# What you will do
Your task is to copy the lines of the data below from the line holding "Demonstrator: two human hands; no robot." through the line holding "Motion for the", inclusive, exactly and with nothing added.

# Supplied information
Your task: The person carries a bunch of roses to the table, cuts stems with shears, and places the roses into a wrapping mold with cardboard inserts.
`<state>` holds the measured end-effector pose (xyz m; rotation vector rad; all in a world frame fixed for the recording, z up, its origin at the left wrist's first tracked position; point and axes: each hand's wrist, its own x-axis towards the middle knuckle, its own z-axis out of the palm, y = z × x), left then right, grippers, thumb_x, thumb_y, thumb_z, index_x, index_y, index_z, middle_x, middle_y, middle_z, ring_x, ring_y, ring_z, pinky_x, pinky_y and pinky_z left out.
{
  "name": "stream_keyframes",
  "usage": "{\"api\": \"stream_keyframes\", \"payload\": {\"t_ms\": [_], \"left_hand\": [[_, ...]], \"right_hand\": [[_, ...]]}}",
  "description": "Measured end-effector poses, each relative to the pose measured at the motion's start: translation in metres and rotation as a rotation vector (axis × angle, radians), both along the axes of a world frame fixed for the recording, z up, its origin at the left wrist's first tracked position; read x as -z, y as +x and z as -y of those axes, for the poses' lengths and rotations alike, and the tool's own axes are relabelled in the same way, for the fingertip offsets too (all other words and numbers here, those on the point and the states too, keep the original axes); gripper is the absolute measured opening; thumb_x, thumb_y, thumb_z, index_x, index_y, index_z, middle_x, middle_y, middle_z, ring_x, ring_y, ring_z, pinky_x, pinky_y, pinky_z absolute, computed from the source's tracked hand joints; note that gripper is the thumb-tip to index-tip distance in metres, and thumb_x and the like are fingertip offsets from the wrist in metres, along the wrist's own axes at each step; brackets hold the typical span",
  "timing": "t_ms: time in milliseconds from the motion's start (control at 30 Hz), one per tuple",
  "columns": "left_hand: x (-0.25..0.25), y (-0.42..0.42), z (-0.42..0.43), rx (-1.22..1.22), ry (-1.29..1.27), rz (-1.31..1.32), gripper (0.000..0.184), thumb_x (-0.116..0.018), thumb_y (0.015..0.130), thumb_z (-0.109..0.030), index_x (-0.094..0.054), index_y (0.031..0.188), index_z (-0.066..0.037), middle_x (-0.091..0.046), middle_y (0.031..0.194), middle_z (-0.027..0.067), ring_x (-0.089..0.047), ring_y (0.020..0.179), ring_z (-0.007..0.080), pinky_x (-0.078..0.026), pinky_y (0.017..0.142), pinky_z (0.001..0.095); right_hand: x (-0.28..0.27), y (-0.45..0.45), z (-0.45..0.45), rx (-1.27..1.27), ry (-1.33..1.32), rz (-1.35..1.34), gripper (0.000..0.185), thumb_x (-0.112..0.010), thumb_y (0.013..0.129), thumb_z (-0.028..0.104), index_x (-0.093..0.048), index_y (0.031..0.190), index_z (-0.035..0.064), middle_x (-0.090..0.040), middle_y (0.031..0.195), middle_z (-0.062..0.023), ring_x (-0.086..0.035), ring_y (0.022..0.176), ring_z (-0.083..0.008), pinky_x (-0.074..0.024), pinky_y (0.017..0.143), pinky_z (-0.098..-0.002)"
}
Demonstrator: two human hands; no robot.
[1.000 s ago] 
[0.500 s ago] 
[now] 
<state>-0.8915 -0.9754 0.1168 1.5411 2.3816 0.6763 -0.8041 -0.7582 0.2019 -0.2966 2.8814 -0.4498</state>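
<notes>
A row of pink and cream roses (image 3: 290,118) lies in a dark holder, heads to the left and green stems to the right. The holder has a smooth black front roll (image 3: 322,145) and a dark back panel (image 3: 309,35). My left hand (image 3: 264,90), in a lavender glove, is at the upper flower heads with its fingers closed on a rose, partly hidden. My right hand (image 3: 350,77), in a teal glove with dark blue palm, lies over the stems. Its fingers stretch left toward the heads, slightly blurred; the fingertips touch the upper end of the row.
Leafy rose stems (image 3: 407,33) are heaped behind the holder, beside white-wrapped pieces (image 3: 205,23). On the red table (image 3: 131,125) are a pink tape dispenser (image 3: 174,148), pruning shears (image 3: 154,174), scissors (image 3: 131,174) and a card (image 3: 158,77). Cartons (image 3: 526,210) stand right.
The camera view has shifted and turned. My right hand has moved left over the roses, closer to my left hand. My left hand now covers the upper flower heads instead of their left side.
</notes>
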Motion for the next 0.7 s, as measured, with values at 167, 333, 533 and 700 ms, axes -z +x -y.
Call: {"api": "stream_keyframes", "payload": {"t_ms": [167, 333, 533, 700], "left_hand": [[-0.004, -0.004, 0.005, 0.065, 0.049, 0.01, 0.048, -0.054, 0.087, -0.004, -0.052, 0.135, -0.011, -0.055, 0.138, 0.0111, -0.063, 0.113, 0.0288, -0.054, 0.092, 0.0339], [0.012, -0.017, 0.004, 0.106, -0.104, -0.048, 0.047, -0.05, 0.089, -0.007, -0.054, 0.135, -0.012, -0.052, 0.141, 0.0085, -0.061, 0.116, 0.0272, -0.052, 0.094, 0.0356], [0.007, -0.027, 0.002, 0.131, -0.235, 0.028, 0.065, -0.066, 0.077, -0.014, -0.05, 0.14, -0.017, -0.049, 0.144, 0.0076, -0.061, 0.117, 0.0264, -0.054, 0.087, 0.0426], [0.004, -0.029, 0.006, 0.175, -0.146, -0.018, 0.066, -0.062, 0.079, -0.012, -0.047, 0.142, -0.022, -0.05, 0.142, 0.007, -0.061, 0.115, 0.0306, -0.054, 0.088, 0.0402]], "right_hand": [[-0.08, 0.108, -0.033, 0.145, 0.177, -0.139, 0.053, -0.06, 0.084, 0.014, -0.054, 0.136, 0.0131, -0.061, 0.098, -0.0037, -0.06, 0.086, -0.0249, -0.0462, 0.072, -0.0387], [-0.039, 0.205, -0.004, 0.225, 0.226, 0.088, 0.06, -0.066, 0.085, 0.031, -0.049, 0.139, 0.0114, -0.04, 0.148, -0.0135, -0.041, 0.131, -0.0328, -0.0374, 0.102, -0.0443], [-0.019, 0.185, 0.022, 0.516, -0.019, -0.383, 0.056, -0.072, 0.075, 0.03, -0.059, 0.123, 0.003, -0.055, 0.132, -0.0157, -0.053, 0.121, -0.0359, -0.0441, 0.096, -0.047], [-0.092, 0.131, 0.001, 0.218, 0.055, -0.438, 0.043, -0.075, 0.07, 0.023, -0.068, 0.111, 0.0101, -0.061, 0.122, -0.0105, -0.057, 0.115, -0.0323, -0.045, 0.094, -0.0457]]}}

# Exercise response
Demonstrator: two human hands; no robot.
[1.000 s ago] 
[0.500 s ago] 
[now] 
<state>-0.8915 -0.9754 0.1168 1.5411 2.3816 0.6763 -0.8041 -0.7582 0.2019 -0.2966 2.8814 -0.4498</state>
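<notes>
A row of pink and cream roses (image 3: 290,118) lies in a dark holder, heads to the left and green stems to the right. The holder has a smooth black front roll (image 3: 322,145) and a dark back panel (image 3: 309,35). My left hand (image 3: 264,90), in a lavender glove, is at the upper flower heads with its fingers closed on a rose, partly hidden. My right hand (image 3: 350,77), in a teal glove with dark blue palm, lies over the stems. Its fingers stretch left toward the heads, slightly blurred; the fingertips touch the upper end of the row.
Leafy rose stems (image 3: 407,33) are heaped behind the holder, beside white-wrapped pieces (image 3: 205,23). On the red table (image 3: 131,125) are a pink tape dispenser (image 3: 174,148), pruning shears (image 3: 154,174), scissors (image 3: 131,174) and a card (image 3: 158,77). Cartons (image 3: 526,210) stand right.
The camera view has shifted and turned. My right hand has moved left over the roses, closer to my left hand. My left hand now covers the upper flower heads instead of their left side.
</notes>
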Motion for the next 0.7 s, as measured, with values at 167, 333, 533 and 700 ms, axes -z +x -y.

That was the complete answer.